• **What the task asks**
Given the material below, return only the lines starting at the line with "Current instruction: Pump" and ending at the line with "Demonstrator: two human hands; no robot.", exactly as they appear.
** Data segment follows **
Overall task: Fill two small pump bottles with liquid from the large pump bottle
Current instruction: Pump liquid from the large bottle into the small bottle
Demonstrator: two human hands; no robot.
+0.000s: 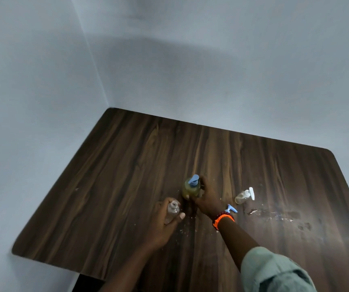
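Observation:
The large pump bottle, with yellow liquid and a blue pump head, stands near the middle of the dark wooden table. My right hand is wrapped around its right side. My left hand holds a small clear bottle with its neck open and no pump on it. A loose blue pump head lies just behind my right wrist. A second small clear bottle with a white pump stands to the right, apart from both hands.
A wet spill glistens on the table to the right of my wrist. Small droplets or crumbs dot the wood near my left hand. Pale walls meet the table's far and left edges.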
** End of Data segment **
• **Written solution**
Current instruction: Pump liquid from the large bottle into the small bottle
Demonstrator: two human hands; no robot.

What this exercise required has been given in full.